__Your goal__. Restate every record exactly as it is written, while omitting the pictures it holds.

(Records from a data source)
=== Section Start ===

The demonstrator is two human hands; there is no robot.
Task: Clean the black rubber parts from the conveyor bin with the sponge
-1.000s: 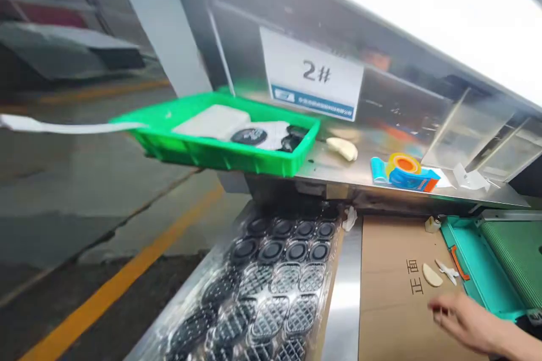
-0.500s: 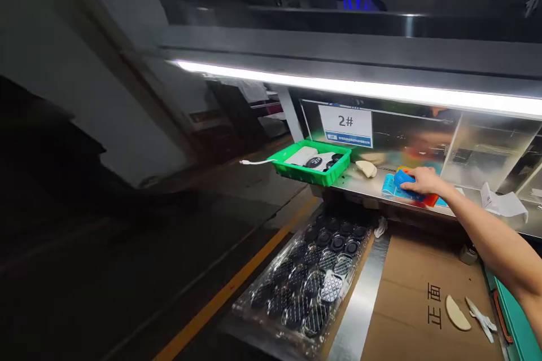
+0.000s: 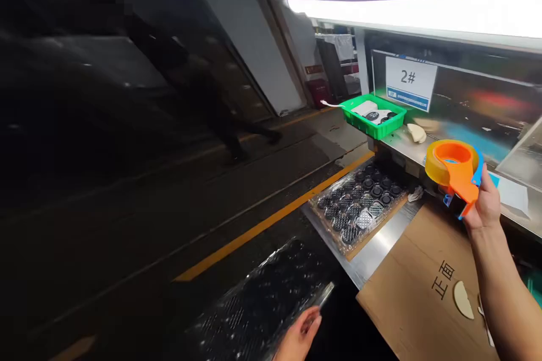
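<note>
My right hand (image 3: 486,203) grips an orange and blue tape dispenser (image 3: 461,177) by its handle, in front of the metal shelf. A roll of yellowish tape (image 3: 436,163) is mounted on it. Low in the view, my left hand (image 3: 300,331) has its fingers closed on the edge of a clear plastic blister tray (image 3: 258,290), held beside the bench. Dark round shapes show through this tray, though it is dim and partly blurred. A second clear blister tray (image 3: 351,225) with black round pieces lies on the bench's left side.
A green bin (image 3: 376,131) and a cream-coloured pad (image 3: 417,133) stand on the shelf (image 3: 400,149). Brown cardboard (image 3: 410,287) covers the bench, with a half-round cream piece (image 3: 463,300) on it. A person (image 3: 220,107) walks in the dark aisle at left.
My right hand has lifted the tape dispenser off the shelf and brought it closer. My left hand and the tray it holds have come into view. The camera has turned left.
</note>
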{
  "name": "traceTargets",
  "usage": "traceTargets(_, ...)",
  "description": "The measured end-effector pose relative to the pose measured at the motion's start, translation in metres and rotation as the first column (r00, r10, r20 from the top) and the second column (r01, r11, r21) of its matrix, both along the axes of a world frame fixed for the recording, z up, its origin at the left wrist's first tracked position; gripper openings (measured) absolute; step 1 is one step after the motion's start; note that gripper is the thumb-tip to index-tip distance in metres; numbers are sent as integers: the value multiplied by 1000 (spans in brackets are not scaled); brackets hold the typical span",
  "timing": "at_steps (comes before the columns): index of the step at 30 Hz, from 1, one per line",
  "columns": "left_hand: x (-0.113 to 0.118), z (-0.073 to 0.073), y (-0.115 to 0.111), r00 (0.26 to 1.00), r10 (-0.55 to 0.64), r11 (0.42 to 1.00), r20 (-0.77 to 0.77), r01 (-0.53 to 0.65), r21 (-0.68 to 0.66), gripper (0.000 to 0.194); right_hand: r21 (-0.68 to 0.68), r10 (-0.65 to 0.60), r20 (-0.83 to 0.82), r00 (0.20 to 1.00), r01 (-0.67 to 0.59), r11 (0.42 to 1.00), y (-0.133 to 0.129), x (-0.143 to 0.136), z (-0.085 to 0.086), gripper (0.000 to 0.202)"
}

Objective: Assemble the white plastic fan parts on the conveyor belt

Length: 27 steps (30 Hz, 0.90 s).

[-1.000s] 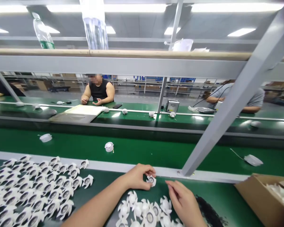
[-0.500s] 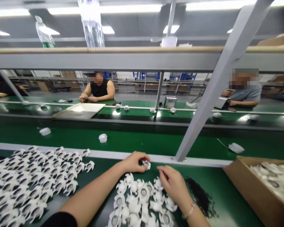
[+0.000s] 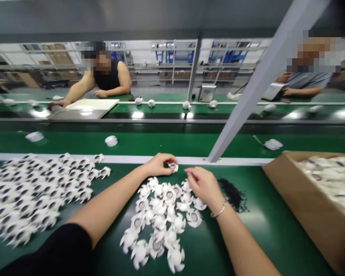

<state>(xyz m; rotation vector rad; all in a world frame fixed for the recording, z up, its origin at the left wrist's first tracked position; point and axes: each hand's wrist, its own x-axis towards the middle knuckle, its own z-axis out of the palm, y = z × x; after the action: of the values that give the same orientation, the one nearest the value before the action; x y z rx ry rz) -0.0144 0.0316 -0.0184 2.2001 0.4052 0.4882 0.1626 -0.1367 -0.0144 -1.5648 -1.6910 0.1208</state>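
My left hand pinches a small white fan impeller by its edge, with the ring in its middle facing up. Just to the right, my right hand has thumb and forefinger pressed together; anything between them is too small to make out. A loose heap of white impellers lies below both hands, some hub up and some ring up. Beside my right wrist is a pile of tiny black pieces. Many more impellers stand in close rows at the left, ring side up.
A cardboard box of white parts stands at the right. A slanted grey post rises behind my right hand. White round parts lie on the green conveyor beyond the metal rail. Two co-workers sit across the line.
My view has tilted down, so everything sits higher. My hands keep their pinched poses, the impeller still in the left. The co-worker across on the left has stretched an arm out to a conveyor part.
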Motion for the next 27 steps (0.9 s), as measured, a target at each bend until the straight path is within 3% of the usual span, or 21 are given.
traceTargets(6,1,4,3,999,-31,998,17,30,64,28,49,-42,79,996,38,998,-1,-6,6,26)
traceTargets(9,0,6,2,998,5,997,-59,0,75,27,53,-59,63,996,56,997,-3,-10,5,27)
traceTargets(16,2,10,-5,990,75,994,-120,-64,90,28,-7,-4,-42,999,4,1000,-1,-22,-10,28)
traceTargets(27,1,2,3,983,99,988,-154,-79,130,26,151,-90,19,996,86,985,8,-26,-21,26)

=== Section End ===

__Answer to the problem__.
The demonstrator is two human hands; there is no robot.
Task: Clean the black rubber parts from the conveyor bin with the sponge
-1.000s: 
-0.500s: 
+0.000s: 
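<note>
My right hand (image 3: 486,203) grips an orange and blue tape dispenser (image 3: 461,177) by its handle, in front of the metal shelf. A roll of yellowish tape (image 3: 436,163) is mounted on it. Low in the view, my left hand (image 3: 300,331) has its fingers closed on the edge of a clear plastic blister tray (image 3: 258,290), held beside the bench. Dark round shapes show through this tray, though it is dim and partly blurred. A second clear blister tray (image 3: 351,225) with black round pieces lies on the bench's left side.
A green bin (image 3: 376,131) and a cream-coloured pad (image 3: 417,133) stand on the shelf (image 3: 400,149). Brown cardboard (image 3: 410,287) covers the bench, with a half-round cream piece (image 3: 463,300) on it. A person (image 3: 220,107) walks in the dark aisle at left.
My right hand has lifted the tape dispenser off the shelf and brought it closer. My left hand and the tray it holds have come into view. The camera has turned left.
</note>
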{
  "name": "traceTargets",
  "usage": "traceTargets(_, ...)",
  "description": "The measured end-effector pose relative to the pose measured at the motion's start, translation in metres and rotation as the first column (r00, r10, r20 from the top) and the second column (r01, r11, r21) of its matrix, both along the axes of a world frame fixed for the recording, z up, its origin at the left wrist's first tracked position; gripper openings (measured) absolute; step 1 is one step after the motion's start; note that gripper is the thumb-tip to index-tip distance in metres; numbers are sent as integers: the value multiplied by 1000 (spans in brackets are not scaled); brackets hold the typical span",
  "timing": "at_steps (comes before the columns): index of the step at 30 Hz, from 1, one per line",
  "columns": "left_hand: x (-0.113 to 0.118), z (-0.073 to 0.073), y (-0.115 to 0.111), r00 (0.26 to 1.00), r10 (-0.55 to 0.64), r11 (0.42 to 1.00), r20 (-0.77 to 0.77), r01 (-0.53 to 0.65), r21 (-0.68 to 0.66), gripper (0.000 to 0.194); right_hand: r21 (-0.68 to 0.68), r10 (-0.65 to 0.60), r20 (-0.83 to 0.82), r00 (0.20 to 1.00), r01 (-0.67 to 0.59), r11 (0.42 to 1.00), y (-0.133 to 0.129), x (-0.143 to 0.136), z (-0.085 to 0.086), gripper (0.000 to 0.202)"
}

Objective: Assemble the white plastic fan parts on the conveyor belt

Length: 27 steps (30 Hz, 0.90 s).

[-1.000s] 
[-0.500s] 
[+0.000s] 

<state>(xyz m; rotation vector rad; all in a world frame fixed for the recording, z up, its origin at the left wrist's first tracked position; point and axes: each hand's wrist, its own x-axis towards the middle knuckle, its own z-axis out of the palm, y = z × x; after the action: of the values that give the same orientation, the one nearest the value before the action; x y z rx ry rz) -0.0144 0.0316 -0.0184 2.2001 0.4052 0.4882 0.1626 -0.1367 -0.0144 -1.5648 -1.6910 0.1208</state>
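My left hand pinches a small white fan impeller by its edge, with the ring in its middle facing up. Just to the right, my right hand has thumb and forefinger pressed together; anything between them is too small to make out. A loose heap of white impellers lies below both hands, some hub up and some ring up. Beside my right wrist is a pile of tiny black pieces. Many more impellers stand in close rows at the left, ring side up.
A cardboard box of white parts stands at the right. A slanted grey post rises behind my right hand. White round parts lie on the green conveyor beyond the metal rail. Two co-workers sit across the line.
My view has tilted down, so everything sits higher. My hands keep their pinched poses, the impeller still in the left. The co-worker across on the left has stretched an arm out to a conveyor part.
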Motion for the next 27 steps (0.9 s), as measured, a target at each bend until the straight path is within 3% of the usual span, or 21 are given.
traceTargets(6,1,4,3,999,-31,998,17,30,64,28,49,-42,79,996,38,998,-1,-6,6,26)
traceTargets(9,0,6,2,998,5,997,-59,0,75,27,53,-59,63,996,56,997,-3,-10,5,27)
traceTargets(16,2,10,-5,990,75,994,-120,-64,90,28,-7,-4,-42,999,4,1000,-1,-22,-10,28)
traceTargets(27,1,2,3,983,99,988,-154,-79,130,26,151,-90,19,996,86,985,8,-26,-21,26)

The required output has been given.